Some are placed above ground in broad daylight, while others are hidden underground or screened off. In addition, some municipalities offer rebates to property owners that hire a contractor to install them, and then contractors must follow city specs for these systems.

Although the reasons why contractors use rain barrels varies in the West depending on rebates offered or the level of drought in their area, contractors generally use them to promote sustainable landscaping.

Drought-heavy areas.

In areas with heavy drought this year – such as Arizona, New Mexico, Southern California and Utah – rain barrels and cisterns serve as a means of conserving limited water resources. A number of municipalities in these states also offer rebates to property owners that install rain barrels or cisterns.

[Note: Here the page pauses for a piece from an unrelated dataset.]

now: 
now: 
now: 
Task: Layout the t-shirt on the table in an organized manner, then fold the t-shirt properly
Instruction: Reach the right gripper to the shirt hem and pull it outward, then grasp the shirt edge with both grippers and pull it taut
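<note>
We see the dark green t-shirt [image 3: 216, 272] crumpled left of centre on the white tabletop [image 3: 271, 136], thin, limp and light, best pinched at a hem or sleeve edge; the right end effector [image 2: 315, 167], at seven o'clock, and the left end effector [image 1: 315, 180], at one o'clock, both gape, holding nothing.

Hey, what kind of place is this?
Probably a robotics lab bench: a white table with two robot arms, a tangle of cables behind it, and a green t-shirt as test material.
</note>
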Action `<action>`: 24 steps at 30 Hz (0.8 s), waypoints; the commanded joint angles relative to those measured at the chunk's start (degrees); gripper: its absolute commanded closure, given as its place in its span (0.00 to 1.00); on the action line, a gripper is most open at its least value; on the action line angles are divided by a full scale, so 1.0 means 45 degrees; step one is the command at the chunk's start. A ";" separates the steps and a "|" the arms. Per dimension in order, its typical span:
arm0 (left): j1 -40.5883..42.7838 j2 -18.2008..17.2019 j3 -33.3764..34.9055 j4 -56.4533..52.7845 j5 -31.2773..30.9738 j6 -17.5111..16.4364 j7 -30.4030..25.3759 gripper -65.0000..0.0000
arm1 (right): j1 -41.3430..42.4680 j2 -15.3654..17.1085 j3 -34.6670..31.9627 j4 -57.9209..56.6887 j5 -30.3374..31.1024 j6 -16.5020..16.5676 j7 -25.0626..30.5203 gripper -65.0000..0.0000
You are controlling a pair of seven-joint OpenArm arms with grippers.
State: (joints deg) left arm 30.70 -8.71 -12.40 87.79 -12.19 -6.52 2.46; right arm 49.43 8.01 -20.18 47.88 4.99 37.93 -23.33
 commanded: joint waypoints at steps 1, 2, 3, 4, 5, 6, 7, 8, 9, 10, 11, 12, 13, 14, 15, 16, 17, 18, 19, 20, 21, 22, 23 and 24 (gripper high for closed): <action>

Niles Barry, a designer at Coastal Evergreen Company in Scotts Valley, California, started to promote the use of cisterns in landscapes after attending an American Rainwater Catchment Systems Association (ARCSA) seminar on rainwater catchment systems about two years ago.

“At the time, the drought was a concern for a lot of people, me included,” he says. “And I knew it would probably last for many years, if not forever. I just wanted to see how to preserve and reuse this resource that flows into rivers and oceans.”

At the seminar, ARCSA demoed the use of rainwater catchment systems that drained off rooftops and into a cistern. The association asked Barry whether he would want to test this system at his home before installing it for customers. He agreed, and he had two 1,200-gallon cisterns installed at his home that would catch rainwater that fell from his roof. To screen the tanks, Barry hid them underneath a redwood deck.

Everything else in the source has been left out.